* [EXERCISE PROMPT] Filter the records down to the lines that hold the word "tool", and copy each of those lines.

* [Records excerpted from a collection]
- - - -

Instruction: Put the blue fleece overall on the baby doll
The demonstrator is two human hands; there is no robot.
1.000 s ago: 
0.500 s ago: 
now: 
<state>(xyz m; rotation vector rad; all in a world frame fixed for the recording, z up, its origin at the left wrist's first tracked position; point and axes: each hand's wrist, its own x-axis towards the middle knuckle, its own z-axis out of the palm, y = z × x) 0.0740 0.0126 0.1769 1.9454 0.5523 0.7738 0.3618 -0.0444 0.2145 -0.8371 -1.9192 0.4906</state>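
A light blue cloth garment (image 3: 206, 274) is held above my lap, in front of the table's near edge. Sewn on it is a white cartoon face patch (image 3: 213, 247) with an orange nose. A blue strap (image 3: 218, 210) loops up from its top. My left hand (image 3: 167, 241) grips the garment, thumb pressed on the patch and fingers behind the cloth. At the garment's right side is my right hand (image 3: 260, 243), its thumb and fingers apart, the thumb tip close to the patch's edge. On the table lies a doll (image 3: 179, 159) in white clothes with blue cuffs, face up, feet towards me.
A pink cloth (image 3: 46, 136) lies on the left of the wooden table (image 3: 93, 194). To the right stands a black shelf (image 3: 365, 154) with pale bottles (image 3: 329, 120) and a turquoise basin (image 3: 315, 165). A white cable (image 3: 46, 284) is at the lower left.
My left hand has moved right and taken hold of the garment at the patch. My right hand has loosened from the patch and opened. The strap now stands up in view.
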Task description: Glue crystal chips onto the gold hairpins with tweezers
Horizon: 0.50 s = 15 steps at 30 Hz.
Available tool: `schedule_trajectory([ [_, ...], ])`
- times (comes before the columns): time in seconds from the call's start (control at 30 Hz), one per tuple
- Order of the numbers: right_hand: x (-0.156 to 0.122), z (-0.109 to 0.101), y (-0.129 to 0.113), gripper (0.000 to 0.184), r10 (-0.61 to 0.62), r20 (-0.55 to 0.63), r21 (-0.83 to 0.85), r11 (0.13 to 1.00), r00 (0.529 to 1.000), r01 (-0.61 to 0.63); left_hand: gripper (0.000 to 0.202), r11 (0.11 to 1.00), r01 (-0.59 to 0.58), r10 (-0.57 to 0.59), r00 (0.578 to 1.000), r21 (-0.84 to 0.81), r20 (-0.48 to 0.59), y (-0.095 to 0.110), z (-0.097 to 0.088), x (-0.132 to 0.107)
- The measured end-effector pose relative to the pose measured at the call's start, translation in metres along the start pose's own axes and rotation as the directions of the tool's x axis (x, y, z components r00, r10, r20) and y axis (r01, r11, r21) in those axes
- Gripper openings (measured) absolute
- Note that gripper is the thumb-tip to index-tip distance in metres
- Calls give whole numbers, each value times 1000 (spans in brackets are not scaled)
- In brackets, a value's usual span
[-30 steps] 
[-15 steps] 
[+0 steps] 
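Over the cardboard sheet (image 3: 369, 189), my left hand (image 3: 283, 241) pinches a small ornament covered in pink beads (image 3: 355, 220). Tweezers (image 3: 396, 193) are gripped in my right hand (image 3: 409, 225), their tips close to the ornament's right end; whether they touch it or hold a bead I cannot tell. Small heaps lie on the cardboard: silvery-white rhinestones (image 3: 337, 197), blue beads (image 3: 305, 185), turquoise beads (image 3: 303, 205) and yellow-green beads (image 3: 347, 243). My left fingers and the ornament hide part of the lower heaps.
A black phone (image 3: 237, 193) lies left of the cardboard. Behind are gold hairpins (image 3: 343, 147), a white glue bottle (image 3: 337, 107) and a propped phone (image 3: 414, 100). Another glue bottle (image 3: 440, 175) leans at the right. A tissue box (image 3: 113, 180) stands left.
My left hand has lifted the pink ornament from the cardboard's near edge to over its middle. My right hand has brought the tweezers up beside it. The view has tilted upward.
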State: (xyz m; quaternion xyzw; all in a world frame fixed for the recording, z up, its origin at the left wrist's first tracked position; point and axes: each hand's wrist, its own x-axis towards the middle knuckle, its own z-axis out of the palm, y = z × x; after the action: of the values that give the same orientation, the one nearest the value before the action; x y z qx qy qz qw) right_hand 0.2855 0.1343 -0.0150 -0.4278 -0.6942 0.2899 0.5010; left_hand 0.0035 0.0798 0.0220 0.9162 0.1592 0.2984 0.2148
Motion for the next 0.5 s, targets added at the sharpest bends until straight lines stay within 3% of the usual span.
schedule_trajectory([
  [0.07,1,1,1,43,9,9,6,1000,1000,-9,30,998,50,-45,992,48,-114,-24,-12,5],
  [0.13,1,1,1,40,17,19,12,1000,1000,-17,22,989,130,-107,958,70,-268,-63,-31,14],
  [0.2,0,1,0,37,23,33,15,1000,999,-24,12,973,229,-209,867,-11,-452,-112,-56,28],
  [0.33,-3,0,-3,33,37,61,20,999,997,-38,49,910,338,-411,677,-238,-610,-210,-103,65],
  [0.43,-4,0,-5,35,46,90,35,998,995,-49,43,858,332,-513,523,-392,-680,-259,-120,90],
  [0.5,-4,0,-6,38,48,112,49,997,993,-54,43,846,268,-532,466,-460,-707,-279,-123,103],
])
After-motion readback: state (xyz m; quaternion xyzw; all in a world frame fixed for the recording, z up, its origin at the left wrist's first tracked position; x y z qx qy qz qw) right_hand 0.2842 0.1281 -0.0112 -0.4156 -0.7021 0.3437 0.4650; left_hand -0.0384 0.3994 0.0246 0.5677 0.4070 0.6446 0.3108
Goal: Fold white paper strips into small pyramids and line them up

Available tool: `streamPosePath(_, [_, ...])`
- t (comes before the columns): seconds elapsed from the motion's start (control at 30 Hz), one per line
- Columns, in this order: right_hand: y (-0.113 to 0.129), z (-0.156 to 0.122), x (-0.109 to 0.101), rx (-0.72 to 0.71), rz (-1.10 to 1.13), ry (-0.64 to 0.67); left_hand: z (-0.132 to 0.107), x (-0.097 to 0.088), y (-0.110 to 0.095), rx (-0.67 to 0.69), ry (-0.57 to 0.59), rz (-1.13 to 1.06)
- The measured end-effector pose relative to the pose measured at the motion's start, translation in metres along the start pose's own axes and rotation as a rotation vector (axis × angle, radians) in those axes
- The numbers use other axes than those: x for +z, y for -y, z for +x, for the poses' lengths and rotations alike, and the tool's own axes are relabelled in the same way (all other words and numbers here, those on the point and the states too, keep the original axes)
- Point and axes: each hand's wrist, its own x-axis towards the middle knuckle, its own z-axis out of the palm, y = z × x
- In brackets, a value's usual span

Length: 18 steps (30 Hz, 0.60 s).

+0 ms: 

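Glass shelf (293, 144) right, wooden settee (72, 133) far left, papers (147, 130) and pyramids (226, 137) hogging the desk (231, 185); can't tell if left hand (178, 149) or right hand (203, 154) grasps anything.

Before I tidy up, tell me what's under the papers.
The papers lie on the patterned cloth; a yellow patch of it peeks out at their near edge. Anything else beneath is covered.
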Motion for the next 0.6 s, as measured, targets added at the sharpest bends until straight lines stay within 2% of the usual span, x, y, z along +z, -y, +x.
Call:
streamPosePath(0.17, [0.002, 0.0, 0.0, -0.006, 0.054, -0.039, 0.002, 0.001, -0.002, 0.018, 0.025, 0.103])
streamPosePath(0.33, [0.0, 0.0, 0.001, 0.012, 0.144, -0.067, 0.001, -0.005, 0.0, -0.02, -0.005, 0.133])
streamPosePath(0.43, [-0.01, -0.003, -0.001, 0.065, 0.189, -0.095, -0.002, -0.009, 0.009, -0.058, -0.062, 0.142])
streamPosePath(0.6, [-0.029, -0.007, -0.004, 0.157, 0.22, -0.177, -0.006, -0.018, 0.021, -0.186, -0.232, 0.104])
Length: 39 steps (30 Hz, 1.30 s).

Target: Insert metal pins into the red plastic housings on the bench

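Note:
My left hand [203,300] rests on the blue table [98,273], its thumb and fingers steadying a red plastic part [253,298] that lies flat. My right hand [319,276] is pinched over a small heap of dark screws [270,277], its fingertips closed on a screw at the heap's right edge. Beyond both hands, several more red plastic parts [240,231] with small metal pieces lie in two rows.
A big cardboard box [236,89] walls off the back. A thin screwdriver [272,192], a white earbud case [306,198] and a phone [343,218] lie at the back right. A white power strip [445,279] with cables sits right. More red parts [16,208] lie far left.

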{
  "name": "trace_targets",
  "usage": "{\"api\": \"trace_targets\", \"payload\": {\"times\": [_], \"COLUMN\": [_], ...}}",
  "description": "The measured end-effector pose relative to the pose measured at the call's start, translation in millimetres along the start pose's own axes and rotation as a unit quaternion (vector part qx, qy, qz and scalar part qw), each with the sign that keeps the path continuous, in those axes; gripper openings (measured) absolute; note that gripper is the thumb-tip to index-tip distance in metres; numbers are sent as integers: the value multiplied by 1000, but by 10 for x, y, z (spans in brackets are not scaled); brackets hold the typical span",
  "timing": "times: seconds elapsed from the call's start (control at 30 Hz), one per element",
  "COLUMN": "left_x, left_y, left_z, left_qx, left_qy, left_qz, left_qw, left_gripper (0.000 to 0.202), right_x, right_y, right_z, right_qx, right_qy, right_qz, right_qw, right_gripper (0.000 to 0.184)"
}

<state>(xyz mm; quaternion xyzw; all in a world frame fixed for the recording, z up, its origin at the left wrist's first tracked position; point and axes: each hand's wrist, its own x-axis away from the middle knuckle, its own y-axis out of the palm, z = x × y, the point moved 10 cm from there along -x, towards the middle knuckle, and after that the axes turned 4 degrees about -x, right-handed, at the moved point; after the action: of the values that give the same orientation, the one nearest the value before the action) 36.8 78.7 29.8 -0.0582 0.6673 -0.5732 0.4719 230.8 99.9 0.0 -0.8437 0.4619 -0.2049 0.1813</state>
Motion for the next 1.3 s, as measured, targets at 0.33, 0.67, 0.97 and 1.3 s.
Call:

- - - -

* [EXERCISE SOLUTION]
Available tool: `schedule_trajectory([ [_, ...], ])`
- The measured end-effector pose relative to the pose measured at the call's start, translation in metres along the start pose's own axes and rotation as the directions of the tool's x axis (x, y, z components r00, r10, r20) and y axis (r01, r11, r21) in those axes
Available tool: `streamPosePath(_, [_, ...])`
- The numbers use other axes than those: x for +z, y for -y, z for +x, for the poses' lengths and rotations alike, and the tool's own axes are relabelled in the same way (all other words and numbers here, those on the point and the states too, keep the original axes)

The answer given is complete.